Una intensa ventilazione, ma disposta più dai quadranti meridionali, investirà le Isole Britanniche, mentre vere e proprie tempeste, con impetuosi venti da Est e E-SE, sferzeranno con forza le coste meridionali della Groenlandia, dato l’intenso “gradiente barico orizzontale” che si verrà a determinare tra l’Atlantico settentrionale e la Groenlandia meridionale. Il sensibile infittimenti di isobare attiverà venti molto forti, dai quadranti orientali, che colpiranno con particolare forza l’area di Capo Farvel e le coste sud-orientali groenlandesi, con raffiche che potranno superare picchi di oltre 120-130 km/h. Le tempeste più violente, generalmente da Est o E-NE, si dovrebbero localizzare nel margine costiero sud-occidentale, compreso fra le città di Nanortalik e Narssaq, con raffiche di vento veramente violente, che potranno lambire i 130 km/h.
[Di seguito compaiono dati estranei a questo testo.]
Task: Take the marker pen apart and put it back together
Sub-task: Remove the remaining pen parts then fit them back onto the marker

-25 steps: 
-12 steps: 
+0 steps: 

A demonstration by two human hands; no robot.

Va sottolineato come nell’area tra Nanortalik e Narssaq, i fortissimi venti orientali, una volta scavalcati i rilievi interni, si buttano con violente raffiche di caduta sui fiordi che si affacciano sul freddo mar del Labrador. Durante la rapida discesa le forti raffiche di caduta tendono ad incanalarsi fra i fiordi, originando furiosi colpi di vento, che possono oltrepassare la soglia dei 130-140 km/h, specie se in presenza di un forte “gradiente barico” fra le coste occidentali e quelle orientali groenlandesi.